→ THE TASK
Your task is to count the lines of the records that contain "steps". Answer with the number and nothing else.

→ DATA SHOWN
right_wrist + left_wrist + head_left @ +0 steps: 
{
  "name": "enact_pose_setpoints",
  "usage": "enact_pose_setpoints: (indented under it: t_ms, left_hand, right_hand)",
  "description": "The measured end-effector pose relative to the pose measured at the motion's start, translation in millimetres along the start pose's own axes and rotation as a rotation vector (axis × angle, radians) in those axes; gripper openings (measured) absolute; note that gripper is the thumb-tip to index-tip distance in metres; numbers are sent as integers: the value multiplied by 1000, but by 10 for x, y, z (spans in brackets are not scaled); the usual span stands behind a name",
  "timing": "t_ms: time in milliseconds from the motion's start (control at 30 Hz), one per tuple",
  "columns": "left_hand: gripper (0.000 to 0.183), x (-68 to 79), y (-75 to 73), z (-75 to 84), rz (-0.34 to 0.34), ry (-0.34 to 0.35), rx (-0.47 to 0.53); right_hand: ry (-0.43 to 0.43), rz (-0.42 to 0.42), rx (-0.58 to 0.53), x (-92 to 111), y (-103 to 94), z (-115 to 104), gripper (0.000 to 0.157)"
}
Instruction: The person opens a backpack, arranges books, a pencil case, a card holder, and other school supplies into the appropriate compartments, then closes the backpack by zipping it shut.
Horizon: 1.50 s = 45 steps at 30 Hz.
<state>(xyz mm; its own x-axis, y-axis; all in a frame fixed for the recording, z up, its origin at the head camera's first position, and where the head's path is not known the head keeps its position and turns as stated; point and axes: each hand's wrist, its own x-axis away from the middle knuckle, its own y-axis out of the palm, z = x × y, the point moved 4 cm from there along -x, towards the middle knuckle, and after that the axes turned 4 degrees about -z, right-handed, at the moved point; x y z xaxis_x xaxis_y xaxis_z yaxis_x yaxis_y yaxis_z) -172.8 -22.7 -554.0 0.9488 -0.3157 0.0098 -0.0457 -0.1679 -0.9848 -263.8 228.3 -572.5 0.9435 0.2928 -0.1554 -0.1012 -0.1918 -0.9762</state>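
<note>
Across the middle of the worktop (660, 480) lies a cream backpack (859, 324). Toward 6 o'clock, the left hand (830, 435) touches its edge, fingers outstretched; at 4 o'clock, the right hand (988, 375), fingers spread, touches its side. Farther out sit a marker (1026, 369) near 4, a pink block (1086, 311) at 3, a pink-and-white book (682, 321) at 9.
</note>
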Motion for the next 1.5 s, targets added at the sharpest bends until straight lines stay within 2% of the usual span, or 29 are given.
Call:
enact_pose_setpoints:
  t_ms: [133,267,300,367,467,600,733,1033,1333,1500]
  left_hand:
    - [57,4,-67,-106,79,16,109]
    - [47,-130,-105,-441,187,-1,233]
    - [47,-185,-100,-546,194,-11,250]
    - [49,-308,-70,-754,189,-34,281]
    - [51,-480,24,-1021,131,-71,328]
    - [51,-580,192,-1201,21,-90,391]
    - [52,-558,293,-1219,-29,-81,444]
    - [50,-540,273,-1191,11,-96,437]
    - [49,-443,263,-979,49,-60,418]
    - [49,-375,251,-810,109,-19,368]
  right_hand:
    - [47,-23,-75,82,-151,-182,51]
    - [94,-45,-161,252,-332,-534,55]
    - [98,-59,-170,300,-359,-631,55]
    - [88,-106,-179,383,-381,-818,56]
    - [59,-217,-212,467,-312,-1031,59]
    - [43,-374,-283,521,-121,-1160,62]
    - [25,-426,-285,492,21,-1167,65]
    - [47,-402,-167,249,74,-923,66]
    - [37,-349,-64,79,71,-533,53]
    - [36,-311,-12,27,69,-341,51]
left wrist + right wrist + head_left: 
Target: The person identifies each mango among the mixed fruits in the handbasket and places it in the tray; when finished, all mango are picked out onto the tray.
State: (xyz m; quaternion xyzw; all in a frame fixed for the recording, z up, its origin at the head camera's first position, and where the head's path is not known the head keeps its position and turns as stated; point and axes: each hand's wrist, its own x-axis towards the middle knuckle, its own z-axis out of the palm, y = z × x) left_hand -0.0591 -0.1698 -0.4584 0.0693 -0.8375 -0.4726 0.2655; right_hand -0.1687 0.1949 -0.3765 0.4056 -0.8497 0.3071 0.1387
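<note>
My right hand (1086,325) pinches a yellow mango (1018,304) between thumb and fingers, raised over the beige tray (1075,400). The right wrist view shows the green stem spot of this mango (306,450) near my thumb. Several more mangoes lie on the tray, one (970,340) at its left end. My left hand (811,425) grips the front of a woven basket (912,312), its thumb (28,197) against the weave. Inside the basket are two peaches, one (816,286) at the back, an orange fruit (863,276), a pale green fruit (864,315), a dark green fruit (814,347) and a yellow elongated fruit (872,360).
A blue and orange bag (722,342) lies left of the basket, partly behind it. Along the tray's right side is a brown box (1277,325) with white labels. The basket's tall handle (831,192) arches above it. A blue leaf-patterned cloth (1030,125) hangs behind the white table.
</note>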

→ RESPONSE TO THIS TASK
2